The Quantified Self is a growing phenomenon of self-tracking varies elements of daily life, with most of the populat ones focusing are on health; physical, dietiery, mental and emotional. The digitisation many parts of people’s lives have led to the development of self-tracking tools to collect data on one’s health, habits, well-being, productivity, etc (Lupton, 2016) in both passive and active ways.
A common example and early adoption of self-tracking tools are wearable fitness and sleep trackers such as the Fitbit or the Apple Watch which are still set to grow over the next 5 years (Lamkin, 2018). However, this can also include other wearables, phone apps and self-documentation of and data points. The goal of self-analysing can be for the goal of self-improvement or undertaken for the purpose of future research (Lupton, 2016).
Personal data was collected from a small group of 6 members. The data collected was transaction spend data (structured data) and recording our mood (unstructured data). This data was collected for 38 days from 20th August 2021 till 26th September 2021 inclusive.
A shared Google Drive was used to aggregate each of the group members data. This allowed for each group members to have equal visibility to the group’s data. At the end of the data collection period, each member can copy or export the group data for analysis.
There were some problems stemming from a mix of human error, measurement error and weakness in the data collection methodology that caused issues and limitation to the datasets. Data cleaning was necessary to prepare it for analysis.

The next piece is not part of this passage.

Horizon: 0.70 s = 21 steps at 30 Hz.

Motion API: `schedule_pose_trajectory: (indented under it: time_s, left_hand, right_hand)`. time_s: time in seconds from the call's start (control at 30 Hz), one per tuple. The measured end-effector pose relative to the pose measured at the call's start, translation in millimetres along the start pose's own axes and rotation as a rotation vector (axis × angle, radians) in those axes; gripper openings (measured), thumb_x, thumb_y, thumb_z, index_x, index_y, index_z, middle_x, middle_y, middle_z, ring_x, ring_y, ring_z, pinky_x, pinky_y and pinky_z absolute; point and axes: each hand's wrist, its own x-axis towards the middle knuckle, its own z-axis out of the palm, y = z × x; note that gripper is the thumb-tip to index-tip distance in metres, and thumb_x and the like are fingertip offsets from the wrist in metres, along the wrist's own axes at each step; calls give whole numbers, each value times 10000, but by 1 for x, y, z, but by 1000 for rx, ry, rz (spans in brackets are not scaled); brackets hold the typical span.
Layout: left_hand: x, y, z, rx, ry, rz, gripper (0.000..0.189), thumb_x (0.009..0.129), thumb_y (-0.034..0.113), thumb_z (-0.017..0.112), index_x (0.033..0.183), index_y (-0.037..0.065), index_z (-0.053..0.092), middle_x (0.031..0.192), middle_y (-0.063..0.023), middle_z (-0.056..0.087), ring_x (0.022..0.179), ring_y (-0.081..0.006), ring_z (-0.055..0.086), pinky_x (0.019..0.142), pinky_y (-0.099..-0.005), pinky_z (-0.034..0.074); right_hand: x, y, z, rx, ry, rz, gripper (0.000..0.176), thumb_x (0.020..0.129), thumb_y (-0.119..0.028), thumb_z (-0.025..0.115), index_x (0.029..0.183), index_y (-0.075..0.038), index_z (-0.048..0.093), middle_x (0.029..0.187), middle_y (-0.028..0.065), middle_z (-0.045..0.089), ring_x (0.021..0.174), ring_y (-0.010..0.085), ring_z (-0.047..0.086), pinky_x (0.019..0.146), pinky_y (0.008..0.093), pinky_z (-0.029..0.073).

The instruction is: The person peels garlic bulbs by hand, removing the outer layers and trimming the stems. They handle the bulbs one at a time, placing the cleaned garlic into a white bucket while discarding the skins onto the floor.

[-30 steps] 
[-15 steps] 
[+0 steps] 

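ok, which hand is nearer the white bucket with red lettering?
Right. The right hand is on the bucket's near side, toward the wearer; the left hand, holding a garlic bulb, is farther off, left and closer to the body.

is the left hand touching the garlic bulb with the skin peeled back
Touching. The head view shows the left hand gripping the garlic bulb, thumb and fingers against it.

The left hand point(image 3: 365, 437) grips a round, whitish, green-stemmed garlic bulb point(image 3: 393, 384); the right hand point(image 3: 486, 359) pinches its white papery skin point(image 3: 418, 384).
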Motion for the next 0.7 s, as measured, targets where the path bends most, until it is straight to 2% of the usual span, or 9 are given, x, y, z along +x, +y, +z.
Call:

The best laid plans of mice of men often go awry. -Robert Burns, 1786
Possible disruptions in data collection at the start of the 5th week, initially the team had planned to record 4 weeks of data, from 20th August 2021 till 19th September 2021. As the final day of collection passed, concerns were raised that it wasn’t enough and a decision was made to extend collection to 26th September 2021.
An additional column was added in to list information on the ‘Week Commencing’, based on the date of each record. This was done to allow analysis grouped by week.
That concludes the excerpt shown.